THE DATA
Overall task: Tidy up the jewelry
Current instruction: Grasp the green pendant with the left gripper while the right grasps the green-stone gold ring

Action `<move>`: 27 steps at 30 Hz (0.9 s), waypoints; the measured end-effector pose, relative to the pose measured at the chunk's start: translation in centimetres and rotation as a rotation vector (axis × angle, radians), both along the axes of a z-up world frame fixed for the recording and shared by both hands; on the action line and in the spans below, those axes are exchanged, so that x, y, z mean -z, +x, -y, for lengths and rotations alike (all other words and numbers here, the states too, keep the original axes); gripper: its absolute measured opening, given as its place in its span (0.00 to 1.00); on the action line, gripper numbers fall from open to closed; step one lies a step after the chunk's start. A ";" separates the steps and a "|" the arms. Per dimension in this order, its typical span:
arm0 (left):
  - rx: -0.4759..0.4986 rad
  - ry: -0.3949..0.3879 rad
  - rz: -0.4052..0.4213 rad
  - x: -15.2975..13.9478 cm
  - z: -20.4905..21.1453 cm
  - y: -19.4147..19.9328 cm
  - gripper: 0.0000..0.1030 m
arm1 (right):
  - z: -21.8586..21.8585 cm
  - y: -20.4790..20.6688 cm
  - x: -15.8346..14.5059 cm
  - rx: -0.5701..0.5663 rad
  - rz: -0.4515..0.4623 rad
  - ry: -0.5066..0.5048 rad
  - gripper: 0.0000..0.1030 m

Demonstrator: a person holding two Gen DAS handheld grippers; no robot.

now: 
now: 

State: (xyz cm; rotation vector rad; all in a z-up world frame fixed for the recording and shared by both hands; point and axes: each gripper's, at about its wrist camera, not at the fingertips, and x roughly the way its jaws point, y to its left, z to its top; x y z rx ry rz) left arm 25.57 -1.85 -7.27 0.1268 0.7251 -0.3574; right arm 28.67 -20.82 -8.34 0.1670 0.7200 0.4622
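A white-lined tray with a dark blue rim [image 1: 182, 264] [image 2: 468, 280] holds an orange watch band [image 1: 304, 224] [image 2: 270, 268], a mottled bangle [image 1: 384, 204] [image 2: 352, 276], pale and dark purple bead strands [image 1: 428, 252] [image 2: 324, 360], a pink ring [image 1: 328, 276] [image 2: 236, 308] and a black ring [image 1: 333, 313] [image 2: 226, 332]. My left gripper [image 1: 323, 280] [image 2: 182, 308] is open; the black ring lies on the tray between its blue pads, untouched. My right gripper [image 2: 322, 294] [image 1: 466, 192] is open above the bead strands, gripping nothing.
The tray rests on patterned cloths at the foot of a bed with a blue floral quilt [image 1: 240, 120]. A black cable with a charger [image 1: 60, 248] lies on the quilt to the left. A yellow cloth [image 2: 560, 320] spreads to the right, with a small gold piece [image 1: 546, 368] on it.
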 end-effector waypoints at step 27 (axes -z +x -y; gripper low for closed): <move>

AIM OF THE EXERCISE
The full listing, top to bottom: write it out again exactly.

EXERCISE ANSWER
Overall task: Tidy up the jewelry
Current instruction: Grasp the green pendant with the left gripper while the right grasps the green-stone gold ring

Action `<move>`: 27 steps at 30 Hz (0.9 s), waypoints; the measured end-effector pose, relative to the pose measured at the chunk's start: translation in centimetres and rotation as a rotation vector (axis × angle, radians), both along the axes of a z-up world frame fixed for the recording and shared by both hands; on the action line and in the spans below, those axes are exchanged, so that x, y, z mean -z, +x, -y, for lengths and rotations alike (all other words and numbers here, the states too, keep the original axes); gripper: its absolute measured opening, given as its place in its span (0.00 to 1.00); on the action line, gripper numbers fall from open to closed; step one lies a step after the chunk's start. A ";" separates the steps and a "|" the arms. Per dimension in this order, its typical span:
arm0 (left):
  - rx: -0.4759..0.4986 rad
  - ry: -0.3949..0.3879 rad
  - rz: -0.4052..0.4213 rad
  - x: -15.2975..13.9478 cm
  - z: -20.4905..21.1453 cm
  - y: -19.4147..19.9328 cm
  - gripper: 0.0000..0.1030 m
arm1 (right):
  - z: -21.8586..21.8585 cm
  - y: -20.4790..20.6688 cm
  - x: -15.8346..14.5059 cm
  - rx: -0.5701..0.5663 rad
  - rz: -0.4515..0.4623 rad
  - ry: -0.5066..0.5048 rad
  - gripper: 0.0000..0.1030 m

Demonstrator: a person holding two Gen DAS handheld grippers; no robot.

now: 
now: 

State: (xyz cm; rotation vector rad; all in a z-up world frame fixed for the recording and shared by both hands; point and axes: each gripper's, at about its wrist camera, not at the fingertips, and x roughly the way its jaws point, y to its left, z to its top; x y z rx ry rz) left arm 25.57 -1.85 -7.27 0.1268 0.7251 -0.3574; right arm 28.67 -20.82 -8.34 0.1670 0.7200 0.4622
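A white-lined tray with a dark blue rim [image 1: 182, 264] [image 2: 468, 280] holds an orange watch band [image 1: 304, 224] [image 2: 270, 268], a mottled bangle [image 1: 384, 204] [image 2: 352, 276], pale and dark purple bead strands [image 1: 428, 252] [image 2: 324, 360], a pink ring [image 1: 328, 276] [image 2: 236, 308] and a black ring [image 1: 333, 313] [image 2: 226, 332]. My left gripper [image 1: 323, 280] [image 2: 182, 308] is open; the black ring lies on the tray between its blue pads, untouched. My right gripper [image 2: 322, 294] [image 1: 466, 192] is open above the bead strands, gripping nothing.
The tray rests on patterned cloths at the foot of a bed with a blue floral quilt [image 1: 240, 120]. A black cable with a charger [image 1: 60, 248] lies on the quilt to the left. A yellow cloth [image 2: 560, 320] spreads to the right, with a small gold piece [image 1: 546, 368] on it.
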 end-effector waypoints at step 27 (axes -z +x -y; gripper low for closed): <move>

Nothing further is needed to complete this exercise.